Hedging instead of marking: The agent writes "the model might prefer..." or "this could possibly..." instead of [unverified]. Hedges are invisible to editors and do not surface the claim for review.
Why It Works¶
Binary sourced/rejected rules fail because model training knowledge is not uniform — it spans claims the model has seen confirmed across many sources, claims encountered once, and fabrications. Collapsing them into a single "unsourced = rejected" rule discards the first category unnecessarily. Research on LLM knowledge awareness shows models often hold accurate information they cannot trace to a specific document; silent omission throws that signal away.
The second mechanism is audit-surface concentration. Inline hedges like "the model might prefer..." scatter uncertainty throughout the document, forcing an editor to re-read the entire output to find everything requiring verification. The [unverified] tag plus a dedicated collection section converts that scattered uncertainty into a single bounded list — the editor processes one section, not the full document. This mirrors established code-review practice, where linting violations are aggregated into a report rather than surfaced one-by-one during reading.
Example¶
An agent writing a technical summary applies the three tiers inline. The passage below shows Tier 1 (cited), Tier 2 (marked [unverified]), and the resulting Unverified Claims section that an editor audits separately.
## Summary
Claude 3.5 Sonnet achieves a 49% solve rate on SWE-bench Verified
([source](https://www.anthropic.com/news/claude-3-5-sonnet)), making it
the top-performing publicly available model on that benchmark as of June 2024.

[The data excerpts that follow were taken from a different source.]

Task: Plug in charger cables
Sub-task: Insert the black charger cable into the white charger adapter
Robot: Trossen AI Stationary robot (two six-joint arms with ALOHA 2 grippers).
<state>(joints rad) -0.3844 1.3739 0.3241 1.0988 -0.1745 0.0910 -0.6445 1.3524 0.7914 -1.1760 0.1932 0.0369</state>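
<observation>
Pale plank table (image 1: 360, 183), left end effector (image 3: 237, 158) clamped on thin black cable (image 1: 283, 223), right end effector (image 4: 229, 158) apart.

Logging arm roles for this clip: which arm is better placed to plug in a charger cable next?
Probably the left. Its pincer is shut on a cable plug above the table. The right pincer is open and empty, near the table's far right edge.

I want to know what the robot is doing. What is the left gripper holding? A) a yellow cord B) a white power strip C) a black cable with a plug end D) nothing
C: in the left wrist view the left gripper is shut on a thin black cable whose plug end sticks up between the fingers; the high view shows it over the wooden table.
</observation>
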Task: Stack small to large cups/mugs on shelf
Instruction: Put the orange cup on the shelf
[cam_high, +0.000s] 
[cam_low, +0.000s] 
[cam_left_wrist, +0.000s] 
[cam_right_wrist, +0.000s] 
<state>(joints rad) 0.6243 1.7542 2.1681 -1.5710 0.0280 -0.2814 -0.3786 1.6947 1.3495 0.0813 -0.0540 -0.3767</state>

The model uses a 200k token context window, which allows it to process
entire large codebases in a single pass [unverified].
Constitutional AI training reduces refusal rates on benign requests
compared to RLHF-only baselines [unverified].
---
## Unverified Claims
- The model uses a 200k token context window, allowing entire large codebases
in a single pass. [needs citation — check Anthropic docs]
- Constitutional AI training reduces refusal rates on benign requests compared
to RLHF-only baselines. [needs citation — may be from research paper]
The editor can process the Unverified Claims section in one pass — verifying, citing, or removing each claim — rather than re-reading the full document to find unsourced statements.
When This Backfires¶
The three-tier pattern adds value only when the unverified claims section is actually reviewed:
- Unactioned review backlog: If the section is never processed before publication, it ships with the document and exposes unvalidated assertions to readers. The pattern requires an active triage step — it does not self-enforce.
- Tagging discipline erodes under pressure: Agents operating under token or time constraints skip
[unverified]tagging, collapsing back to silent inclusion. - Tag volume overwhelms the reviewer: Agents that lack calibration mark everything uncertain. A document with 15 unverified claims becomes noise rather than signal; the human stops reading the section.
- Tier 2 and Tier 3 are hard to distinguish: An agent that cannot accurately introspect on its own confidence classifies hallucinated claims as unverified rather than rejected, producing a review list that is systematically optimistic.
- False confidence from the process itself: Stakeholders may treat the existence of an "Unverified Claims" section as evidence of rigor even when individual entries are never researched.
- Low-stakes contexts invert the cost/benefit: For internal drafts or brainstorming outputs, the overhead of tagging and reviewing exceeds the benefit. The pattern is most valuable where accuracy matters more than throughput.
Key Takeaways¶
- Binary sourced/rejected rules conflate unverified knowledge with hallucination — the distinction matters.
- Mark unverified claims inline with
[unverified]rather than omitting or silently including them. - Collect unverified claims in a dedicated section so the audit surface is visible.
- Human-in-the-loop for Tier 2: the agent flags, the human decides.